On Fri Oct 04 19, Jerry Snitselaar wrote:
On Fri Oct 04 19, James Bottomley wrote:
On Fri, 2019-10-04 at 11:33 -0700, Jerry Snitselaar wrote:
On Fri Oct 04 19, James Bottomley wrote:
On Fri, 2019-10-04 at 21:22 +0300, Jarkko Sakkinen wrote:
> On Thu, Oct 03, 2019 at 04:59:37PM -0700, James Bottomley wrote:
> > I think the principle of using multiple RNG sources for strong
> > keys is a sound one, so could I propose a compromise: We have
> > a tpm subsystem random number generator that, when asked for
> > <n> random bytes first extracts <n> bytes from the TPM RNG and
> > places it into the kernel entropy pool and then asks for <n>
> > random bytes from the kernel RNG? That way, it will always have
> > the entropy to satisfy the request and in the worst case, where
> > the kernel has picked up no other entropy sources at all it
> > will be equivalent to what we have now (single entropy source)

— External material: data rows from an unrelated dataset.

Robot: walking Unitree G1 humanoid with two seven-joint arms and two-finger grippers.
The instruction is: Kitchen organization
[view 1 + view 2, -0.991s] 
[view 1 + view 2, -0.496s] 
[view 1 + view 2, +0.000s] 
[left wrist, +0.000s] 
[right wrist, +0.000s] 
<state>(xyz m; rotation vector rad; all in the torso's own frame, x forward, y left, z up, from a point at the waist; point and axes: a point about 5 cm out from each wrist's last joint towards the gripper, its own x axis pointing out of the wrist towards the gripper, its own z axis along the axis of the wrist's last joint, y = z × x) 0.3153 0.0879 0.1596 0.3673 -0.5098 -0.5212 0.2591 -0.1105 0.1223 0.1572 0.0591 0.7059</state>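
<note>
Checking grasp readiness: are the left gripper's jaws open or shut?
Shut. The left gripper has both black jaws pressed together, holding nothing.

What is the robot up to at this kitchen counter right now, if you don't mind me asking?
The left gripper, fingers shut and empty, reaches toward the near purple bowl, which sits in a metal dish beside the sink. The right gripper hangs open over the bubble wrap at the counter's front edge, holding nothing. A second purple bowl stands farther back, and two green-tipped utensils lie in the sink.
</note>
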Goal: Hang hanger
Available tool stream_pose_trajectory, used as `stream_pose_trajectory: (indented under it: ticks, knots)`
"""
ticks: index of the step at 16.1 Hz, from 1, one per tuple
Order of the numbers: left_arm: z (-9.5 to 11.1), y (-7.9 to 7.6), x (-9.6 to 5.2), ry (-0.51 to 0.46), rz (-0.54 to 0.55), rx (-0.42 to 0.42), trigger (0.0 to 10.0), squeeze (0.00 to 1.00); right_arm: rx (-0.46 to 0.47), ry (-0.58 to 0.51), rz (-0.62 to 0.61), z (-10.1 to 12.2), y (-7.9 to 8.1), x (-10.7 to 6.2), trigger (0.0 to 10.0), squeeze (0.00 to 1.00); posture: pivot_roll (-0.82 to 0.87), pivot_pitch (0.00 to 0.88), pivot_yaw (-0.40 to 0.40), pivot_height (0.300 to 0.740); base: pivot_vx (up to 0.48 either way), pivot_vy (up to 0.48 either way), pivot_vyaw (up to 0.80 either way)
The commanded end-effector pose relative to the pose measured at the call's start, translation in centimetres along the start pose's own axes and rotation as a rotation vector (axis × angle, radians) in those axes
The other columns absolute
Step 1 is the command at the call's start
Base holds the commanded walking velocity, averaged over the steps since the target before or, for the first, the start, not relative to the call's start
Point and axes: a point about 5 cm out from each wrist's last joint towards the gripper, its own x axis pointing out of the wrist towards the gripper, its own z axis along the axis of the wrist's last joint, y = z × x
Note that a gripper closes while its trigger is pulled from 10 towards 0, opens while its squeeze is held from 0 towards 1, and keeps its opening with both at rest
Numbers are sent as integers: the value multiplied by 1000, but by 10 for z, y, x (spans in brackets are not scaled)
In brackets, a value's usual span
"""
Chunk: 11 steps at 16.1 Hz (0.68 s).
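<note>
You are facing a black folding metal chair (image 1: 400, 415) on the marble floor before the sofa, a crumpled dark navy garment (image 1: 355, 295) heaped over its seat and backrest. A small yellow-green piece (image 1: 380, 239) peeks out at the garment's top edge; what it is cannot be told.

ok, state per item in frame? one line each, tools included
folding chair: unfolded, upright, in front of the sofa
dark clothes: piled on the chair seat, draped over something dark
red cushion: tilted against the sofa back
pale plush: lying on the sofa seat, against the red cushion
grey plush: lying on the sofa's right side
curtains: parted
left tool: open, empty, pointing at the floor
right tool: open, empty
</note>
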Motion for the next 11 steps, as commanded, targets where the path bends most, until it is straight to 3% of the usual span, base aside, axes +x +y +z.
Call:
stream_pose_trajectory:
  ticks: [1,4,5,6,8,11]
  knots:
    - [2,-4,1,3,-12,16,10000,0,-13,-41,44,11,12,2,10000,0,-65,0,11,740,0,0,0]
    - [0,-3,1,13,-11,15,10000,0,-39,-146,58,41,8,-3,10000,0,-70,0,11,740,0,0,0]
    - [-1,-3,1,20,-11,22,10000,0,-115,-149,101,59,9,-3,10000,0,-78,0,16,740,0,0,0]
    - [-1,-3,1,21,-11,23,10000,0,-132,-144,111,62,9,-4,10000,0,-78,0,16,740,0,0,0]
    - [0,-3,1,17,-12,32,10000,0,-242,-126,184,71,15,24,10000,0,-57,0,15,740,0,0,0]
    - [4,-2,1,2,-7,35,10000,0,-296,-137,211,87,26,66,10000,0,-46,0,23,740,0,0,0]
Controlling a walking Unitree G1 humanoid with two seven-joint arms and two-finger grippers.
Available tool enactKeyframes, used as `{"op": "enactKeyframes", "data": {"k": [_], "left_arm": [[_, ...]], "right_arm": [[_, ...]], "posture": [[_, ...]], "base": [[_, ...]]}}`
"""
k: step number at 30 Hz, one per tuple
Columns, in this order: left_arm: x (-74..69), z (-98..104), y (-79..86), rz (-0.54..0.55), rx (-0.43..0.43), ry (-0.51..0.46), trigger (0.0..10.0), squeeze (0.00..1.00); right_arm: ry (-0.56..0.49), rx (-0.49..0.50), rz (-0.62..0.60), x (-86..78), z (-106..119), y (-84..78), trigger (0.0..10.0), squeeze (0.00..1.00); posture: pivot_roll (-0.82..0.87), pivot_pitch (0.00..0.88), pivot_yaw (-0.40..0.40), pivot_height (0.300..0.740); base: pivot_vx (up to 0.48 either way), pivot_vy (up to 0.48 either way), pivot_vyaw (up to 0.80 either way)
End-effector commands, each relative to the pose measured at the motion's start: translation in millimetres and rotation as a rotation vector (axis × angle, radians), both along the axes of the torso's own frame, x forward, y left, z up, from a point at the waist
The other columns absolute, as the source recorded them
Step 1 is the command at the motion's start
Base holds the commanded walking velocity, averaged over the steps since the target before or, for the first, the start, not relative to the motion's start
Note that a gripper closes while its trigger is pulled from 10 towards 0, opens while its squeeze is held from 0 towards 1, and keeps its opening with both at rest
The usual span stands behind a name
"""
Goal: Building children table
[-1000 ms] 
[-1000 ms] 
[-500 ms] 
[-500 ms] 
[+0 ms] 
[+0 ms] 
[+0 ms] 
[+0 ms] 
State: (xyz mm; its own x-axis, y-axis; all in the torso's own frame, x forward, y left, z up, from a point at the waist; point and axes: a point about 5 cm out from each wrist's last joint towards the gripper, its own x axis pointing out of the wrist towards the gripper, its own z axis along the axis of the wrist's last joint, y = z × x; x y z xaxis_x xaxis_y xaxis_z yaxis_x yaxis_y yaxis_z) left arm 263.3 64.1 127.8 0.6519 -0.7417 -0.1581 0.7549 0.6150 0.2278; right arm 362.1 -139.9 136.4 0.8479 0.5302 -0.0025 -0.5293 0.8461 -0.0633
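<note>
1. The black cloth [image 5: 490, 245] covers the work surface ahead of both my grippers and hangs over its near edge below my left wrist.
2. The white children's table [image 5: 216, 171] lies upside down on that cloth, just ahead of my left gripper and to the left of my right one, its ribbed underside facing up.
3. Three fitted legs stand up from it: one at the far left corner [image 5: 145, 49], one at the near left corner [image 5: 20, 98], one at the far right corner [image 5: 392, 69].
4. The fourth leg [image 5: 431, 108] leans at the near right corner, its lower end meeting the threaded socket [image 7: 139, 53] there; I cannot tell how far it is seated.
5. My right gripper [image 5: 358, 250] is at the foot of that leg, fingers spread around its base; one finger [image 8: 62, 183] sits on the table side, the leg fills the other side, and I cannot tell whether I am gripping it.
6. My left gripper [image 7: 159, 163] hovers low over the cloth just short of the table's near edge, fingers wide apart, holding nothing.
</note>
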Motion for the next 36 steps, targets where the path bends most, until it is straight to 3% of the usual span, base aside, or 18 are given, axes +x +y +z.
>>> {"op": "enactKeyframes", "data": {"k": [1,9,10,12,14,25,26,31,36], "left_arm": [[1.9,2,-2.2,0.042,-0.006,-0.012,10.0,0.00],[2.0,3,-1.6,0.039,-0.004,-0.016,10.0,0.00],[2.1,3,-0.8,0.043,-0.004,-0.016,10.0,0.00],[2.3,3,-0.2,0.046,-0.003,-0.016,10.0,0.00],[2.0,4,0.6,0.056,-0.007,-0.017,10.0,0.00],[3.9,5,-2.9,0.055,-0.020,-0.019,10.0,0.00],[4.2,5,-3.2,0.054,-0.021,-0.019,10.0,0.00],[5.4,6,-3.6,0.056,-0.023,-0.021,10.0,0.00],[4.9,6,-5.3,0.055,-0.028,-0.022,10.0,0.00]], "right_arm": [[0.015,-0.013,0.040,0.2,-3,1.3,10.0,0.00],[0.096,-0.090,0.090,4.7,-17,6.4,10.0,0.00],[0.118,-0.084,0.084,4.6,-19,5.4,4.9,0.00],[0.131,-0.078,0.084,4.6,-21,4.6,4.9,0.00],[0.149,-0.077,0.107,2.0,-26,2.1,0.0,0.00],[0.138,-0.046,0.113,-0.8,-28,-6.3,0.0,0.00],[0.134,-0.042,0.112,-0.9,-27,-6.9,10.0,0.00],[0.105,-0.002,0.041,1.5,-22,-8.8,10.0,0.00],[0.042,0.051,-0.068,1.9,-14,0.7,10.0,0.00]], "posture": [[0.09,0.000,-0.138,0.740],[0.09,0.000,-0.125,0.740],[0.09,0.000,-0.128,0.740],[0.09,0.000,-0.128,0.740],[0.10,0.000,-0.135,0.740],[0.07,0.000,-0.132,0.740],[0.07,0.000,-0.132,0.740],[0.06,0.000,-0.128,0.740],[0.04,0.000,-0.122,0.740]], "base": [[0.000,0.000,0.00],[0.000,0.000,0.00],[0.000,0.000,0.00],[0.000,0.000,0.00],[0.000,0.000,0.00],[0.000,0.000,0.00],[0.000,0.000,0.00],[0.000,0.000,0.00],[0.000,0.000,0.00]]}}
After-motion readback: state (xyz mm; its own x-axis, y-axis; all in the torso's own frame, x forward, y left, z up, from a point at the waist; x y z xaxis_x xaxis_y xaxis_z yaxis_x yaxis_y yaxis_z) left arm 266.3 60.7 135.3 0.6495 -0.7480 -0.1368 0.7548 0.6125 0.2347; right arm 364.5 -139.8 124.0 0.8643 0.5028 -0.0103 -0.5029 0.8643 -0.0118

> > but usually it will be a much better mixed entropy source.
>
> I think we should rely the existing architecture where TPM is
> contributing to the entropy pool as hwrng.
That doesn't seem to work: when I trace what happens I see us
inject 32 bytes of entropy at boot time, but never again. I think
the problem is the kernel entropy pool is push not pull and we have
no triggering event in the TPM to get us to push. I suppose we
could set a timer to do this or perhaps there is a pull hook and we
haven't wired it up correctly?
James
Shouldn't hwrng_fillfn be pulling from it?
It should, but the problem seems to be it only polls the "current" hw
rng ... it doesn't seem to have a concept that there may be more than
one. What happens, according to a brief reading of the code, is when
multiple are registered, it determines what the "best" one is and then
only pulls from that. What I think it should be doing is filling from
all of them using the entropy quality to adjust how many bits we get.
James
Most of them don't even set quality, including the tpm, so they end up
at the end of the list. For the ones that do I'm not sure how they determined
the value. For example virtio-rng sets quality to 1000.
I should have added that I like that idea though.